== WORK REQUEST ==
Look through the listing below and write out exactly the lines from the line with "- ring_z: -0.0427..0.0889" to the line with "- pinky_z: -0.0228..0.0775", both included, and no others.

== GIVEN INFORMATION ==

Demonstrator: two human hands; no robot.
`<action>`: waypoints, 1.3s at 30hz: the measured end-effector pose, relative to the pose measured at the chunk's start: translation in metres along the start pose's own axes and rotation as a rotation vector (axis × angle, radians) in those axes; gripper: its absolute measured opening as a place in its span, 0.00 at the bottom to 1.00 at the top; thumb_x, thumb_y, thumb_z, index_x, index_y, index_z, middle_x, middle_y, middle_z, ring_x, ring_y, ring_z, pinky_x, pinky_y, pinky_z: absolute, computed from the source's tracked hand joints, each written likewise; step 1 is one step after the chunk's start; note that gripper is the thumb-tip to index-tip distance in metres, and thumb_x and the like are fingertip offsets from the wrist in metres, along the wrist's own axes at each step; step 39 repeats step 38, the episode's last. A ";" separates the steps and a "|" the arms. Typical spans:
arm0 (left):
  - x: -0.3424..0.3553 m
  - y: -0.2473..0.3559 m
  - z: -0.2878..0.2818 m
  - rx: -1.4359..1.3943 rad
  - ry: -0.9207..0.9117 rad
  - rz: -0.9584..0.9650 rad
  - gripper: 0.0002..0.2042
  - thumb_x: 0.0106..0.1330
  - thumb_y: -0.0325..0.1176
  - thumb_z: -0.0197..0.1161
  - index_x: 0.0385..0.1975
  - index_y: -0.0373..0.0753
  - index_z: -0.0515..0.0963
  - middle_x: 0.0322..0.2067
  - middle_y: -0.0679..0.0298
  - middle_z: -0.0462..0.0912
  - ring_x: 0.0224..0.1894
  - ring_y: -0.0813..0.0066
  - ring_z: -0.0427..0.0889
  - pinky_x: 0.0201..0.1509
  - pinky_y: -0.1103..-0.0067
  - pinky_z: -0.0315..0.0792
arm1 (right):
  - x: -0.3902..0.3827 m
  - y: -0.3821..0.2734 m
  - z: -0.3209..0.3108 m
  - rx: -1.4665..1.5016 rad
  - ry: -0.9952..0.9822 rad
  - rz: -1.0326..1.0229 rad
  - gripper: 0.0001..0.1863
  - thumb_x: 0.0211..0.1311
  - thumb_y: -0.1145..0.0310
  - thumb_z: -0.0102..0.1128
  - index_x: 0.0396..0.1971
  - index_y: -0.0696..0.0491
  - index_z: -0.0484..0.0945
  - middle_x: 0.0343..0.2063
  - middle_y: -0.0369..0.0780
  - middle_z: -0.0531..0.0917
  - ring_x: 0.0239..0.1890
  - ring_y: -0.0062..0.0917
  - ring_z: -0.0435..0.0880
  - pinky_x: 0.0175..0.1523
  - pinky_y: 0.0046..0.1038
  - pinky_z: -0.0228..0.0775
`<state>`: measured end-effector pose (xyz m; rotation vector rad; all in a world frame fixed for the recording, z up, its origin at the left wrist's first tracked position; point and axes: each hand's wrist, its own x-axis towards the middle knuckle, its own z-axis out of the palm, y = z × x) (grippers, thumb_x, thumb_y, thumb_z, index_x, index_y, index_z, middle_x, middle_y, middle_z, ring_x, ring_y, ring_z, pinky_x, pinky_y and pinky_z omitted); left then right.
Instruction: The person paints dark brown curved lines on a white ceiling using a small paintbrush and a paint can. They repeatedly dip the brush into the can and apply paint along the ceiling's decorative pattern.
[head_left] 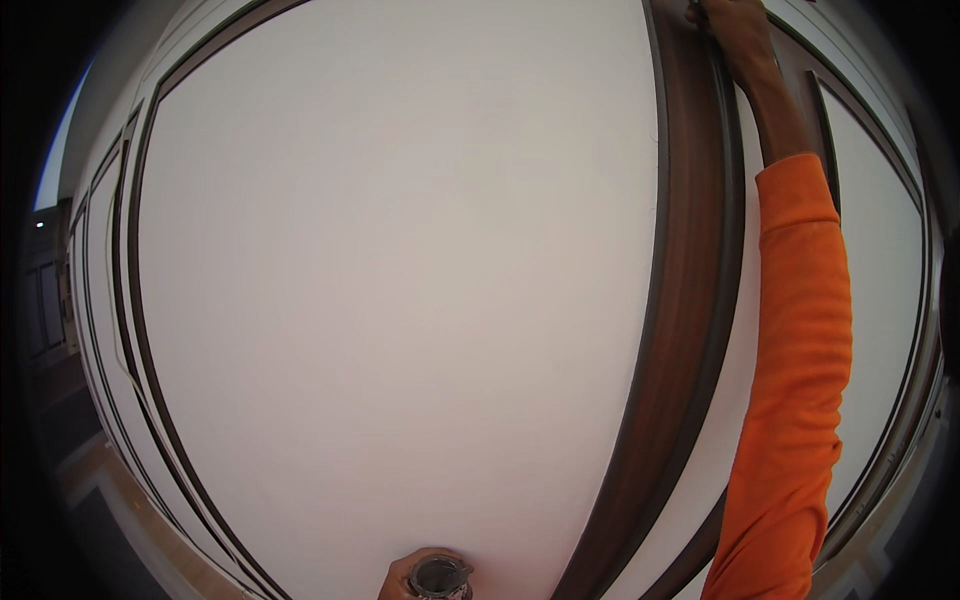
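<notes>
At the bottom edge, my left hand [398, 578] is wrapped round a small, round, open-topped container [440, 576] with a dark inside. A tab or spout shape shows on the container's right rim. High at the upper right, my right hand [738, 28] reaches up in front of a dark brown wooden strip [690, 260] that runs down the white wall panel [400, 300]. Its fingers are closed near the strip's dark edge. Whatever they hold is too small and dark to make out.
Dark trim [137, 250] frames the panel on the left, and a thin pale cord [110, 270] hangs beside it. Another framed white panel [880, 240] lies right of my orange sleeve [795, 350]. Light and grey flooring [125, 520] shows at the lower left.
</notes>
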<state>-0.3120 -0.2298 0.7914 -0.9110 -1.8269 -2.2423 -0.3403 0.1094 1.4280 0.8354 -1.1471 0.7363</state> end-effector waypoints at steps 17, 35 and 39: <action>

== RESULT OF THIS EXERCISE ==
  - ring_z: -0.0427..0.0889
  - pinky_x: 0.0201..0.1509
  - pinky_y: -0.1103..-0.0067
  - pinky_z: -0.0315..0.0792
arm1 (right):
  - x: -0.3902..0.3827 m
  - y: -0.3821..0.2734 m
  - z: -0.3209..0.3108 m
  - rx: -1.4665..1.5016 rad
  - ry: -0.9952..0.9822 rad
  - rz: -1.0326..1.0229 rad
  - gripper: 0.0001..0.1863
  - thumb_x: 0.0211..0.1311
  - thumb_y: -0.1145..0.0310
  - thumb_z: -0.0102..0.1128
  - index_x: 0.0396..0.1971
  - index_y: -0.0696..0.0491
  - index_z: -0.0484..0.0945
  - middle_x: 0.0343..0.2063
  - middle_y: -0.0369..0.0780
  - middle_z: -0.0531..0.0917
  - ring_x: 0.0239..0.1890
  - ring_y: -0.0062..0.0917
  - ring_z: -0.0435..0.0880
  - pinky_x: 0.0175..0.1523
  - pinky_y: 0.0046..0.1038
  - pinky_z: -0.0228..0.0775

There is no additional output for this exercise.